When working with complex data pipelines, there are scenarios where you need to dynamically insert data from multiple source tables into target tables based on specific mapping and conditions. By leveraging metadata tables and stored procedures, you can create a robust and reusable framework to handle such requirements. In this blog, we’ll discuss how to achieve this dynamic insertion using metadata-driven logic, employ cursors (with a word of caution), and ensure proper allocation and deallocation of resources.
What is Metadata-Driven Data Insertion?
Metadata-driven data insertion uses a metadata table to map source tables, target tables, column mappings, and filtering conditions dynamically. The benefit is flexibility: adding new mappings or conditions simply requires updating the metadata table without changing the core logic.
Steps to Implement Dynamic Insertion
- Create the Metadata Table
This table will store information about the mappings between source and target tables, column names, and filter conditions. - Create Target Tables
Define the tables where the data will be inserted. - Write a Stored Procedure
This procedure will read the metadata table, build dynamic SQL based on the mappings, and insert data into the target tables. - Use Cursors (With Caution)
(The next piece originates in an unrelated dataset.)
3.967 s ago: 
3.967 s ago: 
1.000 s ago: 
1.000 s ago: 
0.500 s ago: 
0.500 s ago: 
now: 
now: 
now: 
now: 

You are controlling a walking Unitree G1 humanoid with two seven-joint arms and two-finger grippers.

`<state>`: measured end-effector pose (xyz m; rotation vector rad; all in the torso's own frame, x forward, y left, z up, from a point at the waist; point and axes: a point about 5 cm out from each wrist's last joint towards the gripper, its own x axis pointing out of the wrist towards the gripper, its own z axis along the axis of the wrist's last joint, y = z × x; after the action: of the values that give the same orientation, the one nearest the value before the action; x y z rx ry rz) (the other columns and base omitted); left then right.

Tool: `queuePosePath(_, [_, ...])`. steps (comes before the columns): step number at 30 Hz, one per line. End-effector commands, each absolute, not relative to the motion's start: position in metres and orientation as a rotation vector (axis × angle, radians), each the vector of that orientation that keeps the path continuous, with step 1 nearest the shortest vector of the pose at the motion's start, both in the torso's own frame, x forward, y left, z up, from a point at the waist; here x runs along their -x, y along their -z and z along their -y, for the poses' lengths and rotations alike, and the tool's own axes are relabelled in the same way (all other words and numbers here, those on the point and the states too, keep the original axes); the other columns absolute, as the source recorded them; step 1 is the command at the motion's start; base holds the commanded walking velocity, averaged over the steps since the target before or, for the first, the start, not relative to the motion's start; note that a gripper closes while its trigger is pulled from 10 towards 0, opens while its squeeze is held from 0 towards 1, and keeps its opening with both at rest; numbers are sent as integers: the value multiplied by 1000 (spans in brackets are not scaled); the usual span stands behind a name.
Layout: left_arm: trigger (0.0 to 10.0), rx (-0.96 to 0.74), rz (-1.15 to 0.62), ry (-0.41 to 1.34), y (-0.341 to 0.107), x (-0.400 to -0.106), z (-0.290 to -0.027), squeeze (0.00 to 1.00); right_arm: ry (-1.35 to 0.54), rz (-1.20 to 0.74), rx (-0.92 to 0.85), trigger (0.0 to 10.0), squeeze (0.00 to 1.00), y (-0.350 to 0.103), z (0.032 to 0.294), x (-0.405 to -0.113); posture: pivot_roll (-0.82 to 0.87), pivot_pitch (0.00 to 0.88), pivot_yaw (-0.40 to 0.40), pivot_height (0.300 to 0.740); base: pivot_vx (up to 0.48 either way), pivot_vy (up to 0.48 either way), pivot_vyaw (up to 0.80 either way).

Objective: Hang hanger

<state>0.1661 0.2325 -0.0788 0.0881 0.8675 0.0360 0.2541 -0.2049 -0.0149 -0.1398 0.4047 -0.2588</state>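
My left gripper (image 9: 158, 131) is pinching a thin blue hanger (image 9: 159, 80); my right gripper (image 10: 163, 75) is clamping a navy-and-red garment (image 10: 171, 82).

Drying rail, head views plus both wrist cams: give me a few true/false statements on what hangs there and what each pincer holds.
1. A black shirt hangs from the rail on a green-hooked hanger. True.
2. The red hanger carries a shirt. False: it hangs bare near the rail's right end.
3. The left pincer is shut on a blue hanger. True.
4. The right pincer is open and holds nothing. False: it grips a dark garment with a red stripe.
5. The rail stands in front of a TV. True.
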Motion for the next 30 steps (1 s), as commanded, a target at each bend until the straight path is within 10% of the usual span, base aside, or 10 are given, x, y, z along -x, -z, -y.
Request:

A cursor is used to iterate through the metadata table. While cursors are resource-intensive and should be avoided when possible, they can be appropriate for smaller datasets or certain dynamic operations. - Properly Allocate and Deallocate Cursors
To avoid memory leaks, ensure that cursors are properly opened, fetched, closed, and deallocated.
1. Creating the Metadata Table
The metadata table defines how data should flow from source tables to target tables.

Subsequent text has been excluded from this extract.